§ **Task description**
Find the word "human" below. Copy each line that has it.

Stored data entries
═══

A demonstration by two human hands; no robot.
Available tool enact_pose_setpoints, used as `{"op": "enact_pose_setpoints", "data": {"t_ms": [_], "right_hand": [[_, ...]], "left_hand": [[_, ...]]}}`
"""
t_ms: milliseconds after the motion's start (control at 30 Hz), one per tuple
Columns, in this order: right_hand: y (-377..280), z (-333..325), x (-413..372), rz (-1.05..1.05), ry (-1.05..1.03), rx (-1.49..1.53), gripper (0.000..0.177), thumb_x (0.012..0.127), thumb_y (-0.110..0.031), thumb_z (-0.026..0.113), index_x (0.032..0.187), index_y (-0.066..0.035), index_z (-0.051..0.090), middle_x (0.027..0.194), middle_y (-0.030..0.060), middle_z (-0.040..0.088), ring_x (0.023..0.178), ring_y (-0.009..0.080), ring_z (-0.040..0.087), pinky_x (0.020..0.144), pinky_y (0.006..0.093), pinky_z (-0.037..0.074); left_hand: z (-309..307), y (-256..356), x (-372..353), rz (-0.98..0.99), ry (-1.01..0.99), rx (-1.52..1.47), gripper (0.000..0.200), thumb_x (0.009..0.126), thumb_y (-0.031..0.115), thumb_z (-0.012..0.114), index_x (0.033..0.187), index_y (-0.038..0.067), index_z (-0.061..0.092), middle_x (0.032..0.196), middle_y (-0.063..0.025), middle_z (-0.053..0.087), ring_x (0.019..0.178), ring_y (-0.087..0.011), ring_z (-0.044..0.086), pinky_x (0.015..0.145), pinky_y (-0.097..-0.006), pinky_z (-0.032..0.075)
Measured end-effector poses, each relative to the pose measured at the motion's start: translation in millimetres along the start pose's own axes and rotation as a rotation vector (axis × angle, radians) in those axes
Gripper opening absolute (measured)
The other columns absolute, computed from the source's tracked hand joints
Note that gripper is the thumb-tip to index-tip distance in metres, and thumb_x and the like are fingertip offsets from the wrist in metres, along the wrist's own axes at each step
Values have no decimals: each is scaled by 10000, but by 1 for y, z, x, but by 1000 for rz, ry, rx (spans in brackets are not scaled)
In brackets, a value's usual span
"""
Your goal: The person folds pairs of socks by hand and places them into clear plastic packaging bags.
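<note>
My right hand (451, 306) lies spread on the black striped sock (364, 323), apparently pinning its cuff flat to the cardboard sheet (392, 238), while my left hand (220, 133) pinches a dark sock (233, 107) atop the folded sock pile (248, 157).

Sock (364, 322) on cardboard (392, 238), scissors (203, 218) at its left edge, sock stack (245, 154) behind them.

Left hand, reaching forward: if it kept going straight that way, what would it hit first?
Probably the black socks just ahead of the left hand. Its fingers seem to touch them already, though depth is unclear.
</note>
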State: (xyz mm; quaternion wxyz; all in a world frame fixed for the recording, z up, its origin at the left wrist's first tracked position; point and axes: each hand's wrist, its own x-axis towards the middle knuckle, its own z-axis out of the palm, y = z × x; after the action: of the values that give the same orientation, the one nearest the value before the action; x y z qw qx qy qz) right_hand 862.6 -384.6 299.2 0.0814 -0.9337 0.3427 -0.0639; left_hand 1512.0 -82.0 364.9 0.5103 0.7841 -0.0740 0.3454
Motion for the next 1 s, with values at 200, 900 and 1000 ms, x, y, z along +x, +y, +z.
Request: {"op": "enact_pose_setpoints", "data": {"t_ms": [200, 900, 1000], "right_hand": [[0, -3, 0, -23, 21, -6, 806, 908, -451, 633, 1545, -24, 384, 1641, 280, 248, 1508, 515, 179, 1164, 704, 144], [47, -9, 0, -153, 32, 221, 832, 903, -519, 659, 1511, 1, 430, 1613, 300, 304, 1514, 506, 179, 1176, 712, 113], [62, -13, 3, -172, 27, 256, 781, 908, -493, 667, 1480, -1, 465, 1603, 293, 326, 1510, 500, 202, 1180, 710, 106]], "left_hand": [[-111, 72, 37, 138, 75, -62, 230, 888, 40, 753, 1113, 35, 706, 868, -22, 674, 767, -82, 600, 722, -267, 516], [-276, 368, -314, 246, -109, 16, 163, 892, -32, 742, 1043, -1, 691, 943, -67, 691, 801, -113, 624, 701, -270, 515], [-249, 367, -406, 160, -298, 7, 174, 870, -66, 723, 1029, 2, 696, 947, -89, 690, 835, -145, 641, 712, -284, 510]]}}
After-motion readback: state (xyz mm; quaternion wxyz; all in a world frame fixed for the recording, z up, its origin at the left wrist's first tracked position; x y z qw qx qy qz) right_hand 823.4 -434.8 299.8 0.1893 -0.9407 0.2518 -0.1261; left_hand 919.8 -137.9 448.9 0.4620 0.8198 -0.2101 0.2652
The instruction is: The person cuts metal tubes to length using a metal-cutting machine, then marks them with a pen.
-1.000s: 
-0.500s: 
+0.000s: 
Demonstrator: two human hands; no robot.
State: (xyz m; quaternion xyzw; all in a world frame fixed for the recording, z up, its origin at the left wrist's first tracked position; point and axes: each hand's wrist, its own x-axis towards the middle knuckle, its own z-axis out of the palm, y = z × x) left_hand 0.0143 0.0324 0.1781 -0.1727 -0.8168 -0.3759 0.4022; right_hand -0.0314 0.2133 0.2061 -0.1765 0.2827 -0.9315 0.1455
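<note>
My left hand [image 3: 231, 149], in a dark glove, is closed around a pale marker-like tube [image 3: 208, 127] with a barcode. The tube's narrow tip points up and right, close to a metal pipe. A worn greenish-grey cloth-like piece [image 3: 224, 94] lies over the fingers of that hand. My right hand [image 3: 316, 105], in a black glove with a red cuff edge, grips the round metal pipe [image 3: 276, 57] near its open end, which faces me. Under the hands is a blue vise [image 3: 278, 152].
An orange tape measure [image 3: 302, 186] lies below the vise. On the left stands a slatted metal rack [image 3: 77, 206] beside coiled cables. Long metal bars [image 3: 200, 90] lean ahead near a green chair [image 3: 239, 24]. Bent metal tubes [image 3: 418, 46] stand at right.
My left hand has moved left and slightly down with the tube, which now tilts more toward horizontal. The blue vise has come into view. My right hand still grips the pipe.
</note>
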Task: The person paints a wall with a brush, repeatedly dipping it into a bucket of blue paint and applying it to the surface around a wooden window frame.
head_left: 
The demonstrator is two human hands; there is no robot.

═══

§ **Output for this exercise**
A demonstration by two human hands; no robot.
Demonstrator: two human hands; no robot.
The demonstrator is two human hands; there is no robot.

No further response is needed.